**ASSIGNMENT:** Repeat the lines below exactly as written, please, from the line with "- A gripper" to the line with "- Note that", both lines included, and no others.

**SUPPLIED DATA:**
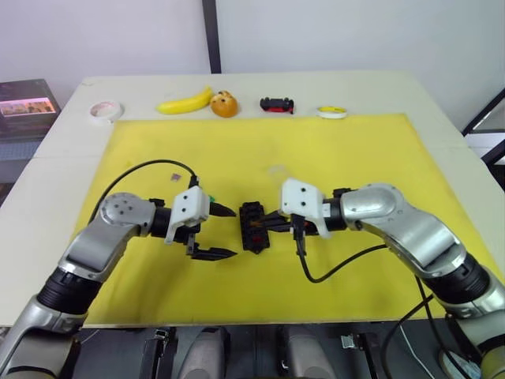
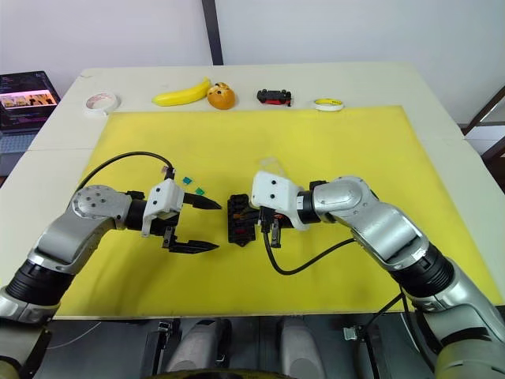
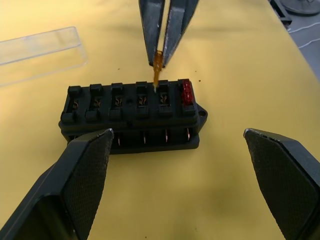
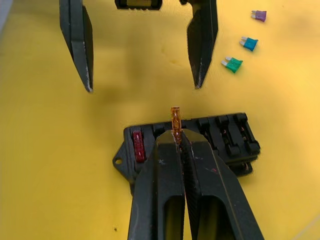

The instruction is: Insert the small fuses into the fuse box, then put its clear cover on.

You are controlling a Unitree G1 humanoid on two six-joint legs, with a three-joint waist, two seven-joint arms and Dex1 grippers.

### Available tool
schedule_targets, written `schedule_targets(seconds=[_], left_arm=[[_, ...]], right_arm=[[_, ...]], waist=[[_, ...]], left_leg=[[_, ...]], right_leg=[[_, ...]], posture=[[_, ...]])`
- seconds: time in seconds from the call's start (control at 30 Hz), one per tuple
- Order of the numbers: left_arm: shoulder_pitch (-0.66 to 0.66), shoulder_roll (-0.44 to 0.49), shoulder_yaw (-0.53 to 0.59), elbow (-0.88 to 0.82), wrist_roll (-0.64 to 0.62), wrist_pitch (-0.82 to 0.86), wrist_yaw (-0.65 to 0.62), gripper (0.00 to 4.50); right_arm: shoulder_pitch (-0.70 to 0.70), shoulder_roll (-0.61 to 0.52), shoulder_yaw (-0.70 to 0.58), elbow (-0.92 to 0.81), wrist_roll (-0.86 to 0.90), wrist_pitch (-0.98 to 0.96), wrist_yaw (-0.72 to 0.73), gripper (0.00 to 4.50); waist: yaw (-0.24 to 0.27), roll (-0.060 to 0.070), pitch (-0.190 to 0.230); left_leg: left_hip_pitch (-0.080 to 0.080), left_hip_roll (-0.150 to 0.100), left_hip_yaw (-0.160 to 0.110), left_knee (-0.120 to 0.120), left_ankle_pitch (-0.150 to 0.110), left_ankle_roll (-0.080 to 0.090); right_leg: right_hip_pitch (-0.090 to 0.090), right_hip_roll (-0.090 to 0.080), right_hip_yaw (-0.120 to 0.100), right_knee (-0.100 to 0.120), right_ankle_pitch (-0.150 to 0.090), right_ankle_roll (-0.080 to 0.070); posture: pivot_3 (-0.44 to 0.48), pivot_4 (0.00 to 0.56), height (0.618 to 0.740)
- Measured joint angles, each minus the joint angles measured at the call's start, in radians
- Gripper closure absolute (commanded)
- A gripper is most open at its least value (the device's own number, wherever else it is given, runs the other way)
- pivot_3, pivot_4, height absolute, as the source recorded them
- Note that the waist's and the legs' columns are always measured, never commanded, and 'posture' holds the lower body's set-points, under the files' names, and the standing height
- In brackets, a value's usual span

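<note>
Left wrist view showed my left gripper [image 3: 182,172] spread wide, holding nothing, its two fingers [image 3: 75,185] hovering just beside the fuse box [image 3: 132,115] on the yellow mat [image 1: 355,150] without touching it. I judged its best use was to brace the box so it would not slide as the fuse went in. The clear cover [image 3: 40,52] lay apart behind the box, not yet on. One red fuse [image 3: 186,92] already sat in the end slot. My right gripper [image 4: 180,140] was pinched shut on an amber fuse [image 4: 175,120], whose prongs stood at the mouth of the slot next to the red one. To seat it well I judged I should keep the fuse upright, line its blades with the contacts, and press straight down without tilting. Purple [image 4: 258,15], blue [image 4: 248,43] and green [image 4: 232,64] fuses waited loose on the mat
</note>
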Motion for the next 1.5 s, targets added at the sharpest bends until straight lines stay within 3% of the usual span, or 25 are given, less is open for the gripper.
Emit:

**ANSWER TO THE EXERCISE:**
- A gripper is most open at its least value (the device's own number, wherever else it is given, runs the other way)
- pivot_3, pivot_4, height absolute, as the source recorded them
- Note that the waist's and the legs' columns are always measured, never commanded, and 'posture' holds the lower body's set-points, under the files' names, and the standing height

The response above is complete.